Instructions for the task »
The whole listing below should be output again, word for word.

Information shown »
────

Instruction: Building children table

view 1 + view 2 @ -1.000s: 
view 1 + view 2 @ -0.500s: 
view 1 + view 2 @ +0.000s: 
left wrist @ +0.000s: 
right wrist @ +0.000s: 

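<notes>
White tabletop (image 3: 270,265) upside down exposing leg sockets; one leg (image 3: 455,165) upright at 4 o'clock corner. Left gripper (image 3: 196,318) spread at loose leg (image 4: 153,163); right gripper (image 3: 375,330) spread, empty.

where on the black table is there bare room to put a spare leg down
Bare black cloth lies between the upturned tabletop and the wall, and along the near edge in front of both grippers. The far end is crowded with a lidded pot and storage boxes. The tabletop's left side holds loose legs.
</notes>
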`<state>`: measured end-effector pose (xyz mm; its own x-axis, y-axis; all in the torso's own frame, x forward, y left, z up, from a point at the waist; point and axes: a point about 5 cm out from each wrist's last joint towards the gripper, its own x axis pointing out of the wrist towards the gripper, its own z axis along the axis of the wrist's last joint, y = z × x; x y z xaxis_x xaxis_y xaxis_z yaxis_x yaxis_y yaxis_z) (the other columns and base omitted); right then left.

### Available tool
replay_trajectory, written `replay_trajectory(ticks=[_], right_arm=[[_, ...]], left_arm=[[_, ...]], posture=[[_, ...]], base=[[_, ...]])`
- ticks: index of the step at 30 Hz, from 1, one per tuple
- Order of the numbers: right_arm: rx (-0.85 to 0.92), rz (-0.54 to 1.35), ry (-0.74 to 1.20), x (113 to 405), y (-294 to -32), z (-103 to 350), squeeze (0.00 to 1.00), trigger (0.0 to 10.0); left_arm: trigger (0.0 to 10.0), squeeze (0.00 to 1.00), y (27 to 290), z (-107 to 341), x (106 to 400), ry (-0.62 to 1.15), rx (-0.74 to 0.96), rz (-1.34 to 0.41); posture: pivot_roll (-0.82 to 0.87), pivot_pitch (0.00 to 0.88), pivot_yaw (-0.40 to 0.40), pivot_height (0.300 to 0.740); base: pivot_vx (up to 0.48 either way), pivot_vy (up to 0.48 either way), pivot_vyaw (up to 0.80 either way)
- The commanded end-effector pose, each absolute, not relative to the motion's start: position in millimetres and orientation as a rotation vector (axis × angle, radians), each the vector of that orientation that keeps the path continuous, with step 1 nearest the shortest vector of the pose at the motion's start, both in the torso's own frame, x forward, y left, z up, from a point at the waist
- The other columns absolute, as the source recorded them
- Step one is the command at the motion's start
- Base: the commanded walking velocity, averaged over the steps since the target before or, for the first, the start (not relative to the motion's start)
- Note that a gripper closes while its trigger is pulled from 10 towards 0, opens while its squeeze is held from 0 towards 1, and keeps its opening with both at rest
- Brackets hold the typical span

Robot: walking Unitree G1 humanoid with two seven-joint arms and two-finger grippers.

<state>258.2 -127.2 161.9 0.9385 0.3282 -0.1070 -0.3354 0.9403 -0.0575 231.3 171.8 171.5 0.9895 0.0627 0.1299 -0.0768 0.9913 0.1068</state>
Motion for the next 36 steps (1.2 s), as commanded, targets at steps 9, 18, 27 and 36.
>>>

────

Solution to this problem »
Instruction: Building children table

view 1 + view 2 @ -1.000s: 
view 1 + view 2 @ -0.500s: 
view 1 + view 2 @ +0.000s: 
left wrist @ +0.000s: 
right wrist @ +0.000s: 

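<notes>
White tabletop (image 3: 270,265) upside down exposing leg sockets; one leg (image 3: 455,165) upright at 4 o'clock corner. Left gripper (image 3: 196,318) spread at loose leg (image 4: 153,163); right gripper (image 3: 375,330) spread, empty.

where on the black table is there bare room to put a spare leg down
Bare black cloth lies between the upturned tabletop and the wall, and along the near edge in front of both grippers. The far end is crowded with a lidded pot and storage boxes. The tabletop's left side holds loose legs.
</notes>
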`<state>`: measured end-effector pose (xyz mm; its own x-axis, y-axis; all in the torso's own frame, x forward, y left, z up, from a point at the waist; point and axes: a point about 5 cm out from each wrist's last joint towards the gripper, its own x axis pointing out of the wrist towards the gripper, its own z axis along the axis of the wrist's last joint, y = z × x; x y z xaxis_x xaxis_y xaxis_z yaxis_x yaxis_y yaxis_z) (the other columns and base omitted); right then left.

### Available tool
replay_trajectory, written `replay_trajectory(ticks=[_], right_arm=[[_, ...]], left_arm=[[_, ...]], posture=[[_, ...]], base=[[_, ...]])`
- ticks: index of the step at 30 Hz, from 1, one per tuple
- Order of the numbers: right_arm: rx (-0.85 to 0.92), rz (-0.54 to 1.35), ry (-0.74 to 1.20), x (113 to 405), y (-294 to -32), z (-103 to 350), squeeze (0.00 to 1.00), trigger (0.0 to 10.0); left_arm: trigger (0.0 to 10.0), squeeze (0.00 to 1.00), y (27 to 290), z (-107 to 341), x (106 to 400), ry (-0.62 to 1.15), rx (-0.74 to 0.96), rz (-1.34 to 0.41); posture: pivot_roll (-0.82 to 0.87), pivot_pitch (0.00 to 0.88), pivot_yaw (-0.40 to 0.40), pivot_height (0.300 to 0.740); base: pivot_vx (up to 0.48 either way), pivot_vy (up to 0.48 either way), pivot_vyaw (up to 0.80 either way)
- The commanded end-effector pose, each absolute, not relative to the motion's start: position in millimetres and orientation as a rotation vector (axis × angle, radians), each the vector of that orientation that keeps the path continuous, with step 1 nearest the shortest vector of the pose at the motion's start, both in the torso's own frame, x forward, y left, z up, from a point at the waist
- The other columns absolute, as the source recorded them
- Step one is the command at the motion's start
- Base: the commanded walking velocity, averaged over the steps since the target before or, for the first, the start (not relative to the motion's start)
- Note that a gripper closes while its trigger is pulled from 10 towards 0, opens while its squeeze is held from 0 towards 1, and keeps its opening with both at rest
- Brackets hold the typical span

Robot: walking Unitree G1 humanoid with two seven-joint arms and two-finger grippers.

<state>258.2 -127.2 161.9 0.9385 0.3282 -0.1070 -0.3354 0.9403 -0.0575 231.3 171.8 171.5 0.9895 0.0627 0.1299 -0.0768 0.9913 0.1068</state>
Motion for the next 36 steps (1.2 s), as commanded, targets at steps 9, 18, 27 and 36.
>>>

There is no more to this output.